The popular diets of today no longer demonise fat, but instead attribute our carb intake as the factor most responsible for weight loss or gain. When we think of carbs, we typically picture a big bowl of pasta or a loaf of bread, but really, the term is much more diverse and complex than that.
What is a Carb?
Carbohydrates are sugars, starches and fibres found in fruits, grains, vegetables, syrups, milk products and more, which are broken down during digestion to create glucose. This glucose is then absorbed into the bloodstream to fuel our bodies.
Carbohydrates are one of the three macronutrients, with the other two being proteins and fats.
What are the different types of carbohydrates?
Simple Starchy Carbohydrates
Simple carbohydrates have a ‘simple’ molecular structure and are made up of 1-2 sugar molecules.
Simple sugars that are found in foods like:
- Sucrose (table sugar)
- Fructose (found in fruit)
- Lactose (found in milk)
Complex Starchy Carbohydrates
Complex carbohydrates are also made up of sugars, but the sugar molecules are strung together to form longer, more complex chains. Complex starchy carbohydrates include whole grains, peas and beans, in which are rich in vitamins, minerals and fibre.
Often complex starchy carbs are refined, meaning that machinery has been used to remove the high fibre components (the bran and the germ) of the grain. When a complex carb is refined, it loses it complex structure and thus loses all properties that made it a healthy choice. Instead, it takes on the properties of a simple starchy carbohydrate and is processed by the body in the same way.
White rice, white flour, white bread, sugary cereals, pasta, noodles and pretty much all foods made from white flour are all examples of refined carbohydrates. For this reason, ‘wholegrain’ foods such as brown rice and wholemeal flour are deemed the more healthy option.
Complex Fibrous Carbohydrates
Fibrous carbs are rich sources of vitamins, minerals, phytochemicals and other nutrients, and tend to be green vegetables. Such foods are full of fibre, which is the indigestible portion of plant material. This means that much of the food passes straight through the gut and is not absorbed, thus they are great ‘colon cleansers’ and are essential for keeping the digestive process running well.
What does this mean for my diet?
Knowing more about the food you consume gives you the power to make more informed dietary decisions. If you need to medically reduce your carbohydrate intake or wish to explore a low-carb diet for weight loss, realise the breadth of foods that contain carbohydrates before finalising your meal plan.

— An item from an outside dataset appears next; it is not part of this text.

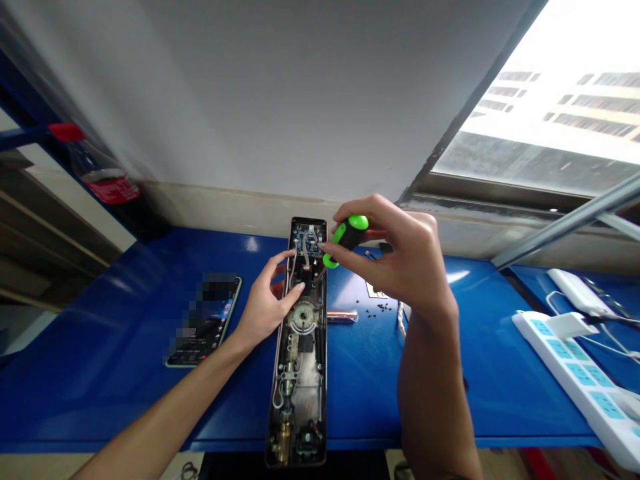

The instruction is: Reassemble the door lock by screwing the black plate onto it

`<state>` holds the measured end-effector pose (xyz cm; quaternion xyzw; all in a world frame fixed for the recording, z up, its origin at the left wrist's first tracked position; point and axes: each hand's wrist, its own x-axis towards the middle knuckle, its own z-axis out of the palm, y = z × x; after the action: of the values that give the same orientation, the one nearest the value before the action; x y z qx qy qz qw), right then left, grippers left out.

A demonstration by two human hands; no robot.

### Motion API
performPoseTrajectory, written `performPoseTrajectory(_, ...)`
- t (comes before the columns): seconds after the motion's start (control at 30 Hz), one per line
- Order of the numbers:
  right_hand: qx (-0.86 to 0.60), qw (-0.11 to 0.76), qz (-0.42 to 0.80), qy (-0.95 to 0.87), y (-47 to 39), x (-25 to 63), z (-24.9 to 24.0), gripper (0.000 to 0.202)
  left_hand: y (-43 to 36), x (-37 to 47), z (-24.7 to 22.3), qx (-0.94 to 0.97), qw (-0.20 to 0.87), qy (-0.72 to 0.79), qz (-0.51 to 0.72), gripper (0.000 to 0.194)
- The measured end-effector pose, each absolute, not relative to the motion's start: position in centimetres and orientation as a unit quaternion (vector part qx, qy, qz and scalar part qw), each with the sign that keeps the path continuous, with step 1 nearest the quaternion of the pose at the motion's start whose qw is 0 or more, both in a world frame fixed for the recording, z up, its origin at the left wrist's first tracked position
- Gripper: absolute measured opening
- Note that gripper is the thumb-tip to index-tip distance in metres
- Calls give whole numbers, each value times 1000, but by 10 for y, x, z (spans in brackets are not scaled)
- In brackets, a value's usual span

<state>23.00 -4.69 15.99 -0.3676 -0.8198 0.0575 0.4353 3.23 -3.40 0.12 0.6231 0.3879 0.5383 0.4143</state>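
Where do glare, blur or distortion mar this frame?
Head view: window washed out; head view: glare spots on the blue tabletop; head view: cola bottle stretched toward the left edge; head view: smartphone partly pixelated; head view: screwdriver fairly clear.

We count two bare hands, a left hand [267, 303] and a right hand [400, 260], one green-and-black screwdriver [349, 235] and one long black rectangular casing [307, 385] with one blue circuit board [301, 243]. On the blue metal desk [365, 393] we find one dark-screened phone [213, 333], one shiny coppery tube [343, 317] and several tiny black screws [379, 307], too small for us to number exactly. We also see one red-capped plastic bottle [111, 190].
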Motion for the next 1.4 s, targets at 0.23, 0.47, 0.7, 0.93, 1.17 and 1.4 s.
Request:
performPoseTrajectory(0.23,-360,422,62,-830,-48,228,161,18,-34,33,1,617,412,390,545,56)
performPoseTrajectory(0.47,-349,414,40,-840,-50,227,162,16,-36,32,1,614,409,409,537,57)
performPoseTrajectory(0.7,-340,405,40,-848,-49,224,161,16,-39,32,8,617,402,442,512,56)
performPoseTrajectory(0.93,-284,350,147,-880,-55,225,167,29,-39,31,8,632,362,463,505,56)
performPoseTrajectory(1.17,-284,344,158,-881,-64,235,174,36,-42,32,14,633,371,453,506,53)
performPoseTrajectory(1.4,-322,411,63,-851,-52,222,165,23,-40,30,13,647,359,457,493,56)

What is the Ketogenic Diet?
The increasingly mainstream Ketogenic diet is a high-fat, adequate-protein, and low-carbohydrate eating plan, that seeks to force your body into a metabolic state and therefore burn body fat to generate your energy. This diet holds a similar sentiment to the Atkins diet, in that it urges participants to only consume an ultra-low volume of carbs per day. Whilst many people have lost weight whilst following this diet, the results are often hard to maintain post-diet as your body latches-onto and retains future carbs consumed.
Before commencing a strict diet such as the Ketogenic diet, speak to your doctor, qualified personal trainer, or nutritionist, as extreme eating plans can malnourish or damage your body.